# Work request:
Beginning with the line that holds "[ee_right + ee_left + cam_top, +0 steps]" in the data below, give again every line through the one that holds "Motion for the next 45", exactly as written.

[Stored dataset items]
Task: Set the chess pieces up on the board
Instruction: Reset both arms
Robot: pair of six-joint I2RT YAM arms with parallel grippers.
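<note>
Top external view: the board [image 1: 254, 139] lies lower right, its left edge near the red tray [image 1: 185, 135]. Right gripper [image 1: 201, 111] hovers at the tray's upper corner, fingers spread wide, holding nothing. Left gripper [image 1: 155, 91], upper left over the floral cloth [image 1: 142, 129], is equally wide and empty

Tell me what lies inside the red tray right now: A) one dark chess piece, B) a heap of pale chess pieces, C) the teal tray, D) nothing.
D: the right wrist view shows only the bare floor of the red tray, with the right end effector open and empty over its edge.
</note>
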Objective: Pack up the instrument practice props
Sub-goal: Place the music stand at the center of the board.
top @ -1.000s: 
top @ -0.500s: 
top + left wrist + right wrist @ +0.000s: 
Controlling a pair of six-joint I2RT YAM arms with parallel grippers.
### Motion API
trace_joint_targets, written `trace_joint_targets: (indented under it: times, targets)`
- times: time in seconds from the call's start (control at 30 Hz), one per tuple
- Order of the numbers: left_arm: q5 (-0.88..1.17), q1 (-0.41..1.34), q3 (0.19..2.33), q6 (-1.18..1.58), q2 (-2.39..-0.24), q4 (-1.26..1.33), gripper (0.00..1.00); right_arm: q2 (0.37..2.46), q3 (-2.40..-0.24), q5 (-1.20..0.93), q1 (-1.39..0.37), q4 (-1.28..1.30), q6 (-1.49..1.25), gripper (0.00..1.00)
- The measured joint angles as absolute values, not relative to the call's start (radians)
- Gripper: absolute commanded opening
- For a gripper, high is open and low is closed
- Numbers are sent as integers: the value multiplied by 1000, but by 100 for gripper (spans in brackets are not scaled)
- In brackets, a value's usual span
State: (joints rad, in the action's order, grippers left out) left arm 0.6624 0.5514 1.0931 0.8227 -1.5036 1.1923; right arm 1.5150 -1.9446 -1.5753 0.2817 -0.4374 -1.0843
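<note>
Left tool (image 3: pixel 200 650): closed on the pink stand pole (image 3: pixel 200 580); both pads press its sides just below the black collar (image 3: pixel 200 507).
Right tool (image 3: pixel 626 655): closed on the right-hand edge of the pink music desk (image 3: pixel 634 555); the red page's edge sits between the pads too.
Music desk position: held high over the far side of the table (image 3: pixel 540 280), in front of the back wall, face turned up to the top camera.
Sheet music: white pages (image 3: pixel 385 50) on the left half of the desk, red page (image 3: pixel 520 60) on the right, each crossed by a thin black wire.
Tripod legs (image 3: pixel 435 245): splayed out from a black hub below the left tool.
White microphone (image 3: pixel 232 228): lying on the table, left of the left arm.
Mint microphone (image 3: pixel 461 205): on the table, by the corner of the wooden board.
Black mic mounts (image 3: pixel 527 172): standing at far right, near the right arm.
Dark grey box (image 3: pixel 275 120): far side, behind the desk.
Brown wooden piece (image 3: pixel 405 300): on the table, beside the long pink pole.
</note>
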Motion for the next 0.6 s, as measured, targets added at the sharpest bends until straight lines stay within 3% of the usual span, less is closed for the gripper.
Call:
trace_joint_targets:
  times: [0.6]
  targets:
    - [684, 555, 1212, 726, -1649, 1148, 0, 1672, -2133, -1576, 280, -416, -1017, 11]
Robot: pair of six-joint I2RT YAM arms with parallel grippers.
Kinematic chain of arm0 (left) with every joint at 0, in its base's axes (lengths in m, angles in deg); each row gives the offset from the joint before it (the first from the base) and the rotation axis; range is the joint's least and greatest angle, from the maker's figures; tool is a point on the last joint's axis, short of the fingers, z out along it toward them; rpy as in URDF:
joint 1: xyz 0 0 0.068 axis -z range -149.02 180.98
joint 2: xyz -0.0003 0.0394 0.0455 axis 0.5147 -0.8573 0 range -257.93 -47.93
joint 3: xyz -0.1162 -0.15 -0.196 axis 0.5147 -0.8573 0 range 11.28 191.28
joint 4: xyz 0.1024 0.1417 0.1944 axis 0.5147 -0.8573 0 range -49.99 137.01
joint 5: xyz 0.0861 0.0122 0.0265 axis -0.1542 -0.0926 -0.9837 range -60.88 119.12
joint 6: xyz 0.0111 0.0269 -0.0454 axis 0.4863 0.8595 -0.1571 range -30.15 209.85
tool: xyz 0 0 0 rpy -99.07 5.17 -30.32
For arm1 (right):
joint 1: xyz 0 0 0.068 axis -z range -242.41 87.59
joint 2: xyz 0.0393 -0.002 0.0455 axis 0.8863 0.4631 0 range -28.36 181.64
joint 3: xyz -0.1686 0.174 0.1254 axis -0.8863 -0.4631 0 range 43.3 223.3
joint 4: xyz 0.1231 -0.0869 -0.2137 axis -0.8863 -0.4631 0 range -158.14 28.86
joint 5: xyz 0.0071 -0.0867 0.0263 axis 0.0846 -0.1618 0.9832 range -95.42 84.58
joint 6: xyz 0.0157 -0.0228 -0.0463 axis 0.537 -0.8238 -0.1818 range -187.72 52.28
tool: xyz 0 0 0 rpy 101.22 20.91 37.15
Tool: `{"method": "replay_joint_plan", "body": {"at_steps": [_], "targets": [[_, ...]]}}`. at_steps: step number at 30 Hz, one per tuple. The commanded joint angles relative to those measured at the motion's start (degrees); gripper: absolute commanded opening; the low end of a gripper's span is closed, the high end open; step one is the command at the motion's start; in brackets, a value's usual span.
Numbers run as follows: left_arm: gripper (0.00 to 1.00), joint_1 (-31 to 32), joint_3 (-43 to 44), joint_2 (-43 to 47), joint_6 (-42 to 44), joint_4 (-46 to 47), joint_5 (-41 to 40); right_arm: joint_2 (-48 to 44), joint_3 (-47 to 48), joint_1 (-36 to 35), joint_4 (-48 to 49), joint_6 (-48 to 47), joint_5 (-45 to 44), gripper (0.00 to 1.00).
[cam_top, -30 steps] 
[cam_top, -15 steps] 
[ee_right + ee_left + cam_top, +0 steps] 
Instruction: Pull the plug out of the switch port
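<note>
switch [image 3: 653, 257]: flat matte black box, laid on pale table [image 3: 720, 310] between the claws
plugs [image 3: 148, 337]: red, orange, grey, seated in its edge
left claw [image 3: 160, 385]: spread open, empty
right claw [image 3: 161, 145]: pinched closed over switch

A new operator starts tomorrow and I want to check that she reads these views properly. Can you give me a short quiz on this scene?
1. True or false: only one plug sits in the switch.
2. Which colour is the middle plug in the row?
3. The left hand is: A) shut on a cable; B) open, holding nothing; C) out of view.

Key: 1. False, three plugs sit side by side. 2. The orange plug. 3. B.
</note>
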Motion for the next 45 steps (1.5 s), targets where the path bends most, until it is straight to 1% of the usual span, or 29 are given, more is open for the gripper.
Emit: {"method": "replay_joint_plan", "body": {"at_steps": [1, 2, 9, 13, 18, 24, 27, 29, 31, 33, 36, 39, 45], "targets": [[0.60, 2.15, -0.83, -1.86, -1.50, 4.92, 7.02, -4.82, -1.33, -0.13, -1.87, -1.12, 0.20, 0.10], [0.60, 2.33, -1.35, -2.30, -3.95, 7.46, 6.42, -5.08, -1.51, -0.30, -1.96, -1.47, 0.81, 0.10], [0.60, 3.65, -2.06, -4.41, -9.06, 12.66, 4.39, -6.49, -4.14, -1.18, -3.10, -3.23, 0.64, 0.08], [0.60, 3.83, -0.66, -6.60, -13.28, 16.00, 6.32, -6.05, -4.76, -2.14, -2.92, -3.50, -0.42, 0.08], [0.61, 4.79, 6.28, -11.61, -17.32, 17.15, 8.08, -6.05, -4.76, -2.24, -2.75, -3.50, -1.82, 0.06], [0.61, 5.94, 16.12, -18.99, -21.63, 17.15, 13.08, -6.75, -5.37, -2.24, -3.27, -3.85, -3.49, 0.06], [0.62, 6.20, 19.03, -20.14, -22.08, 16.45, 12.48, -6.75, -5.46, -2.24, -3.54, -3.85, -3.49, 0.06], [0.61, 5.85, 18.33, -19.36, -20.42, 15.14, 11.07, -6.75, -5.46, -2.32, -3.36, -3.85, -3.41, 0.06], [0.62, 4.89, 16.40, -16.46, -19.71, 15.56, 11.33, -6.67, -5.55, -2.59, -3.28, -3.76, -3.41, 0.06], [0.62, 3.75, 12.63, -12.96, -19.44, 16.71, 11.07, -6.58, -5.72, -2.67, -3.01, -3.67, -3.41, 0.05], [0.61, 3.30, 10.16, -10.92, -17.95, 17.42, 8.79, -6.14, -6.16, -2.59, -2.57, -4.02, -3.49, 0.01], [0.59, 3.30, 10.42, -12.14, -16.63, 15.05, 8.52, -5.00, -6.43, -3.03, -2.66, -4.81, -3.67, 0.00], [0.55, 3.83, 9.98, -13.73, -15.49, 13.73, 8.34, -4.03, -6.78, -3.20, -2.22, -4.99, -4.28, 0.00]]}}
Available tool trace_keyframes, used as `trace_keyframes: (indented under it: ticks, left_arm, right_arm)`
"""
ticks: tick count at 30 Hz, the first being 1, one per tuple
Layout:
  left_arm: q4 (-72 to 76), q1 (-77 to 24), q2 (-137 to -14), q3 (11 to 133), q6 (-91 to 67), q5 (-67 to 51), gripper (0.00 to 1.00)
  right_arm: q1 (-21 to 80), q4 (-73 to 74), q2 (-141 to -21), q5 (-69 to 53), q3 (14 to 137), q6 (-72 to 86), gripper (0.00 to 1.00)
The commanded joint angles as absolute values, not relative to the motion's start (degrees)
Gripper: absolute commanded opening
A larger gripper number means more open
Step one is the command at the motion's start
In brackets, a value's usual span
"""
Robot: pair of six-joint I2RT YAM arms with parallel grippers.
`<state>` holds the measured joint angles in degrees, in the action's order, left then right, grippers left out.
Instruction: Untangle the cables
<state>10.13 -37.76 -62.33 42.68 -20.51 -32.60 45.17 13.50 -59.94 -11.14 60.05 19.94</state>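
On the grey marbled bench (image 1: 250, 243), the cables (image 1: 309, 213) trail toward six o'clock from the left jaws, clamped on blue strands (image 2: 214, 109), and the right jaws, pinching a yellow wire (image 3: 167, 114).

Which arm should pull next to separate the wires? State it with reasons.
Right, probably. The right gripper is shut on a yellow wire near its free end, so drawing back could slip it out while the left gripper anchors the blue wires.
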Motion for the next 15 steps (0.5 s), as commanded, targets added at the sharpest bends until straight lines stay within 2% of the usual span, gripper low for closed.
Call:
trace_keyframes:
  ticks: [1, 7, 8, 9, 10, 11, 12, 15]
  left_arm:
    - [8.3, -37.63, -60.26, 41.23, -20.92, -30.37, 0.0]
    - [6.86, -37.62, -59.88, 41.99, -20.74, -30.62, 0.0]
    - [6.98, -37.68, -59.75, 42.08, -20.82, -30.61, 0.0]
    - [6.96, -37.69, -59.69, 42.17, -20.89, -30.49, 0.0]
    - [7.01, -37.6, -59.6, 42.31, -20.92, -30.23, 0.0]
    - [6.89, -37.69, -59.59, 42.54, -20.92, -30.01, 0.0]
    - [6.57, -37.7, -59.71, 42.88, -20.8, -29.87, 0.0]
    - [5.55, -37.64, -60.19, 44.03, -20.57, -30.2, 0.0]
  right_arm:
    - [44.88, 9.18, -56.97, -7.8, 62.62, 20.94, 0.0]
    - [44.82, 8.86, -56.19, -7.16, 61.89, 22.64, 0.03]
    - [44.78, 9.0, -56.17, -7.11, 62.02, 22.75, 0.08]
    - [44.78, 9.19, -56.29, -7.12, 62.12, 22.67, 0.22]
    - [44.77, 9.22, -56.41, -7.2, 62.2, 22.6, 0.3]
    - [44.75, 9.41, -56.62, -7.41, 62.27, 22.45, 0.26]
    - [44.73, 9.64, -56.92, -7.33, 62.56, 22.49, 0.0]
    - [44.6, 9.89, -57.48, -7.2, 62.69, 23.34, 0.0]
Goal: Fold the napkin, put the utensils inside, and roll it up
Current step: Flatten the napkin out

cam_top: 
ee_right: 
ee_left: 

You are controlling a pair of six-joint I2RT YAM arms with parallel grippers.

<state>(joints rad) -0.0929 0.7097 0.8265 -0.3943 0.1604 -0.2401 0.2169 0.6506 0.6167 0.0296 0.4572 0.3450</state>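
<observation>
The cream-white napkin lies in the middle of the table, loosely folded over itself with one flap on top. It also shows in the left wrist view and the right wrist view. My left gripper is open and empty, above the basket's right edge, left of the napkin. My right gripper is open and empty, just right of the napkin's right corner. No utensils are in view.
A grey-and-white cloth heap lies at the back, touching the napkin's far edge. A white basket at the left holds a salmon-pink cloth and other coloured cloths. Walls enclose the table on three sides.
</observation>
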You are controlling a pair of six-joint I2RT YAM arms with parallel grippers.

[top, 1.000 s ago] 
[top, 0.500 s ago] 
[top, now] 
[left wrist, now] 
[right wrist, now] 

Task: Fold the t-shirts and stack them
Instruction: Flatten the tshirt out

# Output for this exercise:
[ee_right + ee_left + cam_top, +0 steps] 
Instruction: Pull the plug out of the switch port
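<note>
switch [image 3: 653, 257]: flat matte black box, laid on pale table [image 3: 720, 310] between the claws
plugs [image 3: 148, 337]: red, orange, grey, seated in its edge
left claw [image 3: 160, 385]: spread open, empty
right claw [image 3: 161, 145]: pinched closed over switch

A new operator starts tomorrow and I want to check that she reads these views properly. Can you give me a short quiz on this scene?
1. True or false: only one plug sits in the switch.
2. Which colour is the middle plug in the row?
3. The left hand is: A) shut on a cable; B) open, holding nothing; C) out of view.

Key: 1. False, three plugs sit side by side. 2. The orange plug. 3. B.
</note>
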Motion for the next 45 steps (1.5 s), targets where the path bends most, until it is straight to 1% of the usual span, or 29 are given, more is open for the gripper.

No more is needed for this exercise.